Packsize	Purity	Availability	Price	Discounted Price
50mg	97%	in stock	$78.00	$55.00
100mg	97%	in stock	$129.00	$91.00
250mg	97%	in stock	$222.00	$156.00
1g	97%	in stock	$597.00	$418.00

Description

• Catalog Number: AE18411
• Chemical Name: Potassium tetrakis[3,5-bis(trifluoromethyl)phenyl]borate
• CAS Number: 105560-52-9
• Molecular Formula: C32H12BF24K
• Molecular Weight: 902.3087
• MDL Number: MFCD00077934
• SMILES: FC(c1cc(cc(c1)C(F)(F)F)[B-](c1cc(cc(c1)C(F)(F)F)C(F)(F)F)(c1cc(cc(c1)C(F)(F)F)C(F)(F)F)c1cc(cc(c1)C(F)(F)F)C(F)(F)F)(F)F.[K+]

Upstream Synthesis Route

Potassium tetrakis[3,5-bis(trifluoromethyl)phenyl]borate, also known as $name$, is a highly versatile compound widely utilized in chemical synthesis processes. Its unique properties make it an indispensable reagent in various reactions, particularly in organometallic chemistry and catalysis.One of the key applications of $name$ in chemical synthesis is its role as a powerful nucleophilic agent. Due to the presence of the boron atom, $name$ exhibits strong nucleophilic behavior, allowing it to participate in a wide range of reactions, such as Suzuki and Heck couplings. These reactions are fundamental in modern organic synthesis, enabling the construction of complex molecular structures efficiently.Moreover, $name$ is valued for its ability to stabilize reactive intermediates in organic reactions.

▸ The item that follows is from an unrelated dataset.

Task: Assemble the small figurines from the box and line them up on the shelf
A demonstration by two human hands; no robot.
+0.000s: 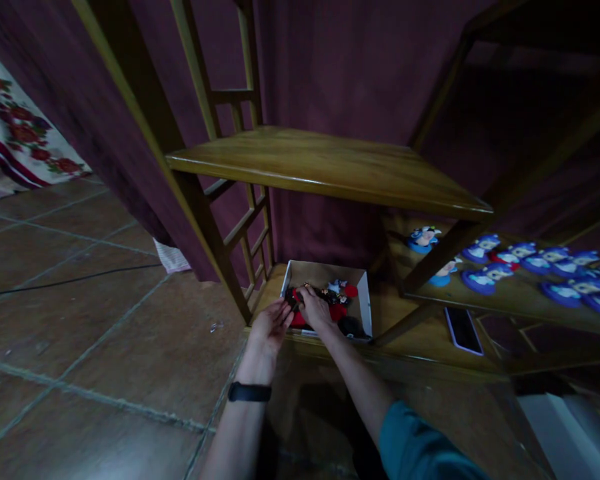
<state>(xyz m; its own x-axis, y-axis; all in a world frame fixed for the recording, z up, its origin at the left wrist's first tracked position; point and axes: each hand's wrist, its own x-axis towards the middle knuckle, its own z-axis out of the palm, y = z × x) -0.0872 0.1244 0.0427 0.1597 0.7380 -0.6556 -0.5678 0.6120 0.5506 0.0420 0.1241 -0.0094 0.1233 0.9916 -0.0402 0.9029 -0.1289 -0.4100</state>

By forming stable complexes with key reaction intermediates, $name$ facilitates challenging transformations that would otherwise be difficult to achieve. This feature enhances the efficiency and selectivity of various chemical reactions, making $name$ a valuable tool for synthetic chemists.Additionally, $name$ can act as a Lewis acid catalyst in certain reactions, promoting bond formations and facilitating rearrangements. Its unique electronic properties, stemming from the trifluoromethylphenyl ligands, enable precise control over reaction pathways and product distributions. This catalytic activity broadens the scope of chemical transformations that can be accomplished using $name$, further highlighting its significance in chemical synthesis.In summary, $name$ plays a crucial role in chemical synthesis by serving as a versatile nucleophilic agent, stabilizing reactive intermediates, and acting as a Lewis acid catalyst. Its diverse applications make it an essential component in the toolkit of synthetic chemists striving to develop novel molecules and materials.